Kinder brauchen Geschichten, keine Belehrung oder Indoktrination. So lautete das Lebensmotto des Autors Otfried Preußler. Zum 100. Geburtstag.

Petrosilius Zwackelmann. Räuber Hotzenplotz. Diese Buchstaben tanzen geradezu über die Zunge. Wer ist der Schriftsteller, der solche Namen erfinden kann? Otfried Preußlers Bücher werden heute noch auf der ganzen Welt geliebt. Seine Geschichten kommen vordergründig harmlos daher, überraschen aber immer wieder mit unerwarteten Wendungen. Der Schöpfer von Krabat, kleiner Hexe, kleinem Wassermann, Hotzenplotz und mehr feiert am 20. Oktober seinen 100. Geburtstag. Eine Würdigung.

Es gibt im Räuber Hotzenplotz viele Situationen, die Kindern magische Welten eröffnen, die aber von Erwachsenen eher überlesen werden. Denn Otfried Preußler etabliert in diesen Bänden das, man könnte sagen spießige, Glück des kleinen Lebens. Jeder hat dort seinen Platz, der Wachtmeister Dimpfelmoser, die Großmutter, die Witwe Schlotterbeck, der Dackel Wasti, den die Schlotterbeck versehentlich in ein Krokodil verwandelt, Kasperl und sein Freund Seppel. Sonntags gibt es Pflaumenkuchen mit Schlagsahne, den Kaffee dazu mahlt Großmutter auf ihrer neuen Kaffeemühle. Wir begegnen dem Personal einer Kasperlebühne. Und es ist der Inbegriff einer heilen Welt.

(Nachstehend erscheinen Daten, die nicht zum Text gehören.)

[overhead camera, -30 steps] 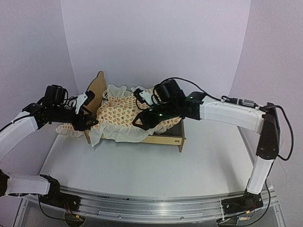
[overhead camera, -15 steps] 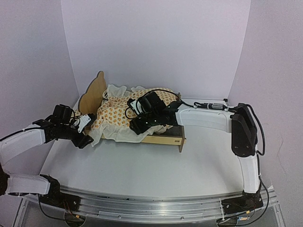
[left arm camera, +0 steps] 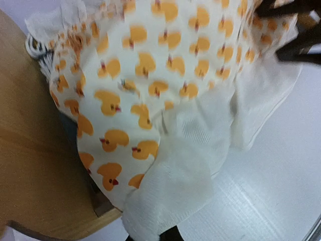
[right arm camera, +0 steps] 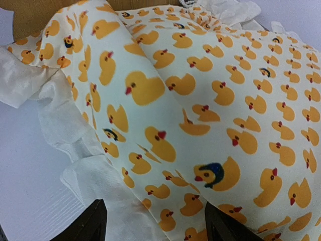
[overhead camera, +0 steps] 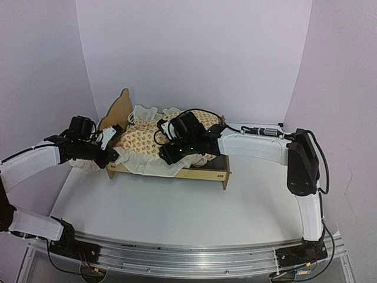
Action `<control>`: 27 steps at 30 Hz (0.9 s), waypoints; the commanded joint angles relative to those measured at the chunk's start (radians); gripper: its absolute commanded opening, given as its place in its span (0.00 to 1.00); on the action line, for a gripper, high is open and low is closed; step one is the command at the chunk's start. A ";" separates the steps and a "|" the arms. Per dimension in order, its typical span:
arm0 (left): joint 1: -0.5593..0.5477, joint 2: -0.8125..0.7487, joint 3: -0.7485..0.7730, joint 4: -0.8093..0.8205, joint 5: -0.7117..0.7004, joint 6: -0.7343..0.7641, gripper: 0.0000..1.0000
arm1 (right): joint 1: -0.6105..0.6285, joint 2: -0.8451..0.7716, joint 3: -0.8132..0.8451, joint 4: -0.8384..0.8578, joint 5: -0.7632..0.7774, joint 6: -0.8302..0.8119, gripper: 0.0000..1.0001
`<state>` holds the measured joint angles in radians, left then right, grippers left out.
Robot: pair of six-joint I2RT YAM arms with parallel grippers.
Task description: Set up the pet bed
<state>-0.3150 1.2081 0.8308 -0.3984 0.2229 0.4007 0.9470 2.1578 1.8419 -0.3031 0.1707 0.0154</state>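
The white table (overhead camera: 177, 212) carries the pet bed (overhead camera: 203, 173) toward twelve o'clock, with its headboard (overhead camera: 118, 109) at ten. A duck-print cushion (overhead camera: 141, 141) fills the frame. The right gripper (overhead camera: 171, 154) stands spread-fingered over the cushion's middle. At the bed's nine o'clock corner, the left gripper (overhead camera: 108, 154) is pinched closed on the cushion's frill (left arm camera: 170, 191).

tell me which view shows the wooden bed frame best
Top external: the bed frame shows from headboard to footboard. Left wrist catches only headboard wood beside the cushion; right wrist just a wood sliver at its top edge.
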 commanded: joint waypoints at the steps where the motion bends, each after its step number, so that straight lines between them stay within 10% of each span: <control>1: -0.001 -0.059 0.178 -0.014 0.209 -0.166 0.00 | -0.001 -0.052 0.126 0.042 -0.159 0.003 0.66; 11: -0.004 0.010 0.317 0.018 0.279 -0.463 0.00 | 0.004 0.040 0.175 0.498 -0.664 0.354 0.52; 27: -0.020 -0.008 0.325 0.120 0.241 -0.577 0.00 | 0.117 0.212 0.152 0.544 -0.284 0.373 0.37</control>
<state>-0.3313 1.2373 1.1442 -0.3533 0.4704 -0.1577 1.0715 2.3447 2.0181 0.2021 -0.3250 0.3987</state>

Räuber Hotzenplotz mit sieben Messern träumt von Großmutters Kaffeemühle

Das sieht auch der gefürchtete Räuber Hotzenplotz mit den sieben Messern und der Pfefferpistole so. Er stiehlt der Großmutter die Kaffeemühle, weil er sich in seiner Räuberhöhle ebenfalls eine heile Welt einrichten möchte, damit er sich auf Strumpfsocken von der Mühsal des Auflauerns und Überfallens erholen kann. Illustrator F. J. Tripp möbliert die Räuberhöhle entsprechend mit einem geblümten Kaffeegeschirr. Und sogar der gemeine Zauberer Petrosilius Zwackelmann sehnt sich nach Häuslichkeit mit leckeren Kartoffelgerichten.

Tatsächlich war 1962, als der erste Hotzenplotz-Band erschien, die Welt gar nicht so heil. Die Kriegstraumata waren noch allenthalben präsent, Otfried Preußler selbst steckte in der Arbeit an Krabat fest, jener düsteren Erzählung, mit der er seine Erlebnissen im Nationalsozialismus verarbeitete.

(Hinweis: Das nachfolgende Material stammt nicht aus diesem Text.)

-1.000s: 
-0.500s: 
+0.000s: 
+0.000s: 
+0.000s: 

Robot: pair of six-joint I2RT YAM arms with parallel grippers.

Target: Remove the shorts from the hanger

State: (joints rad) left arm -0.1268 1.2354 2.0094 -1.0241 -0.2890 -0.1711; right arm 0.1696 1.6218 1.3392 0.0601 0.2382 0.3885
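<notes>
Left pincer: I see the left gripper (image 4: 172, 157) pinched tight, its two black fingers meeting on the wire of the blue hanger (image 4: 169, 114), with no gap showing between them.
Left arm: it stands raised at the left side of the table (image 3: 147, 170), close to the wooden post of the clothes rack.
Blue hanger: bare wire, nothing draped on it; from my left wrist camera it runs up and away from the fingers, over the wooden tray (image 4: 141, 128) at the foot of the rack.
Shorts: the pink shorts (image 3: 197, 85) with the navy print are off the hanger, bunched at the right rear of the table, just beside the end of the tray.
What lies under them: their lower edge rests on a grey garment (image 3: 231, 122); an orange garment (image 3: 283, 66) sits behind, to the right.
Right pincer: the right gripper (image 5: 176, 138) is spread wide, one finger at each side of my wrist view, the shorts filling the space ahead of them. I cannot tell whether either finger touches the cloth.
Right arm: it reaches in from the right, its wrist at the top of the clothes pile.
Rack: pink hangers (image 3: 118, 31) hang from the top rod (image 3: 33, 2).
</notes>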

Otfried Preußler verarbeitete die Sagen seiner Großmutter und die Kriegsgefangenschaft

Am 20. Oktober 1923 geboren, wuchs Preußler in Nordböhmen auf, zweisprachig, Tschechisch als Amtssprache, Deutsch als Sprache der Großmutter mit ihren Märchen, Liedern und Sagen. Wie seine Klassenkameraden meldete er sich nach dem Abitur 1942 direkt zum Kriegsdienst. Mit nur 21 Jahren geriet er 1944 in sowjetische Kriegsgefangenschaft, für fünf lange Jahre. Um zu überleben, schrieb er. Im Juni 1949 wurde Preußler entlassen und fand in Oberbayern seine vertriebenen Angehörigen und seine Verlobte aus Reichenberg, Annelies Kind, wieder. Noch im selben Jahr feierten sie Hochzeit. Preußler wurde Volksschullehrer und erzielte seinen ersten großen Erfolg 1955 mit Der kleine Wassermann.

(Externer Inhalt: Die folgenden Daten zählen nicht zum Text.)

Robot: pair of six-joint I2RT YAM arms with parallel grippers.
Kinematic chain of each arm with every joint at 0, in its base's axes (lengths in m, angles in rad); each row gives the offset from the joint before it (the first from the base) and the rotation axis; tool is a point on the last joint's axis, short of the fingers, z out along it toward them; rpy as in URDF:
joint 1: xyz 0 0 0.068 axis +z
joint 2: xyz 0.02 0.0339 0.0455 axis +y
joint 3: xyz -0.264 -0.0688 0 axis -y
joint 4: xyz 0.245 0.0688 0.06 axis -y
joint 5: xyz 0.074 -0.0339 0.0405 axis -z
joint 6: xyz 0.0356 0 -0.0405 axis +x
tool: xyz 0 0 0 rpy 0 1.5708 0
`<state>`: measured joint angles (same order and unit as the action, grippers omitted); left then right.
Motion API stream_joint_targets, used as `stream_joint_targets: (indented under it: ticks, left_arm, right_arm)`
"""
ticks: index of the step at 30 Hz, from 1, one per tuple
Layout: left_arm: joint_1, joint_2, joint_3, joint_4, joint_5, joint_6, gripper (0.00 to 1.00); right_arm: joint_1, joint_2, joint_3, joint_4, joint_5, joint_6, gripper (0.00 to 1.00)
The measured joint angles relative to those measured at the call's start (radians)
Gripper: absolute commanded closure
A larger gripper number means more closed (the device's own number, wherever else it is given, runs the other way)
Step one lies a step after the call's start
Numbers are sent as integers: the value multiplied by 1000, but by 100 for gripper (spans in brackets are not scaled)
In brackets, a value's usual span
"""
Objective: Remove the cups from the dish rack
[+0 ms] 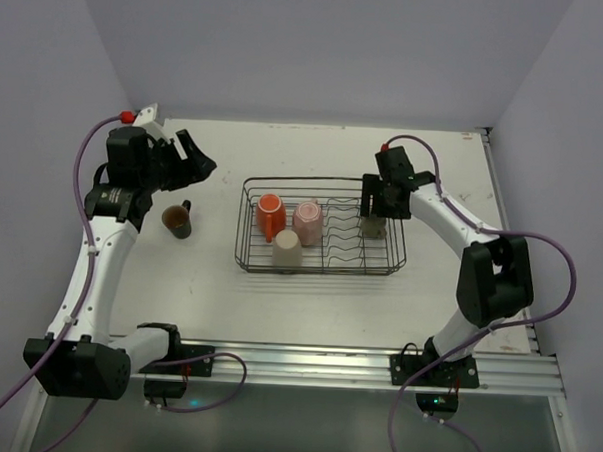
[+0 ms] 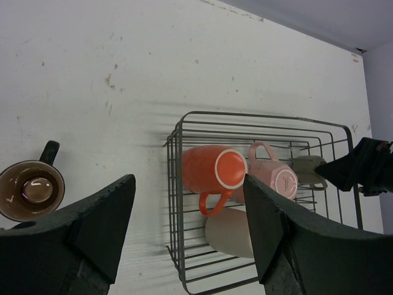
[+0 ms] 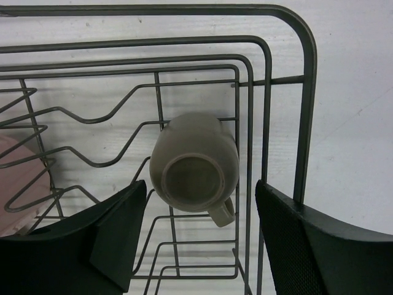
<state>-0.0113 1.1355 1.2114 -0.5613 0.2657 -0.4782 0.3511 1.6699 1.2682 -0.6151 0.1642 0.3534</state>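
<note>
Straddling the olive cup [image 3: 195,161] at the rack's [image 1: 319,272] right end, the right gripper [image 3: 199,193] has its fingers apart, seemingly not touching it yet. Next it must close squarely and lift clear. The left gripper [image 2: 189,184] hovers spread and empty.

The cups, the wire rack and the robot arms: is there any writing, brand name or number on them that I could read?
No text can be read in any view.
Left arm: a faint pale marking on its black housing, too small to read.
Orange cup: plain, no print showing.
Olive-grey cup: plain, no print on its base or side.
Dish rack: bare wire, no label.
</note>
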Motion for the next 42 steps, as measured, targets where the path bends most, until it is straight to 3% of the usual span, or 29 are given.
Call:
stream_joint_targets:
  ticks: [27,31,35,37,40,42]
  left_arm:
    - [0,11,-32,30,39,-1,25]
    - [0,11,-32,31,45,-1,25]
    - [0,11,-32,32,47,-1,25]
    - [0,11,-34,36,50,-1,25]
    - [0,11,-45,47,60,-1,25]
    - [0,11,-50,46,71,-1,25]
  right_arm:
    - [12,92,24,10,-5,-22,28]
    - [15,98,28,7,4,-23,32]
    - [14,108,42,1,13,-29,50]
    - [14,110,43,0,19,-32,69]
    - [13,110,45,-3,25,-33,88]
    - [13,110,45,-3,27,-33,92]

Otfried Preußlers „Krabat“ ist ein Klassiker – „Die Geschichte meiner Generation“

„Krabat“ ist sein Hauptwerk, heute ein Klassiker. Vom Pflaumenkuchen mit Schlagsahne der Großmutter könnte die unheimliche Mühle, in der die Handlung spielt, nicht weiter entfernt sein. Der Waisenjunge Krabat findet hier Unterkunft und Beschäftigung als Lehrbursche. Er merkt schnell, dass etwas nicht stimmt in der Mühle, wo der Müller seine Mühlknappen die schwarze Kunst lehrt, und doch macht er mit. Krabat ist ein Buch über Verführung, über Macht und Machtmissbrauch. Der Roman erschien 1971, nach zehn Jahren Arbeit. Otfried Preußler sagte: „Mein Krabat ist […] meine Geschichte, die Geschichte meiner Generation und die aller jungen Leute, die mit der Macht und ihren Verlockungen in Berührung kommen und sich darin verstricken.“

Der deutsche Kinderbuchautor Otfried Preussler im September 1993.
Der deutsche Kinderbuchautor Otfried Preussler im September 1993. © picture-alliance / dpa | Ursula_Düren

Knapp zehn Jahre früher wurde der Hotzenplotz über Nacht ein Erfolg und ein Longseller bis heute. Es ist alles drin, was junge Leser lieben, kurze Szenen, spannende Abenteuer, tolle Figuren und lustige Wortspiele. Die Helden sind Kinder, sie meistern die Herausforderungen dort, wo die Obrigkeit versagt. Allerdings hieß es in den antiautoritären 1970er Jahren vielfach, Preußlers Bücher wären nicht politisch genug. Der Autor lehnte es jedoch ab, gesellschaftspolitische Ideen in Kinderbüchern zu transportieren. Preußler war als Lehrer und als Vater von drei Töchtern vielmehr überzeugt, dass Kinder Geschichten brauchen. Geschichten, die sie nicht ängstigen oder manipulieren, wo die Fee Amaryllis keine verzauberte Unke bleibt, wo der Pflaumenkuchen immer im richtigen Moment auf den Tisch kommt.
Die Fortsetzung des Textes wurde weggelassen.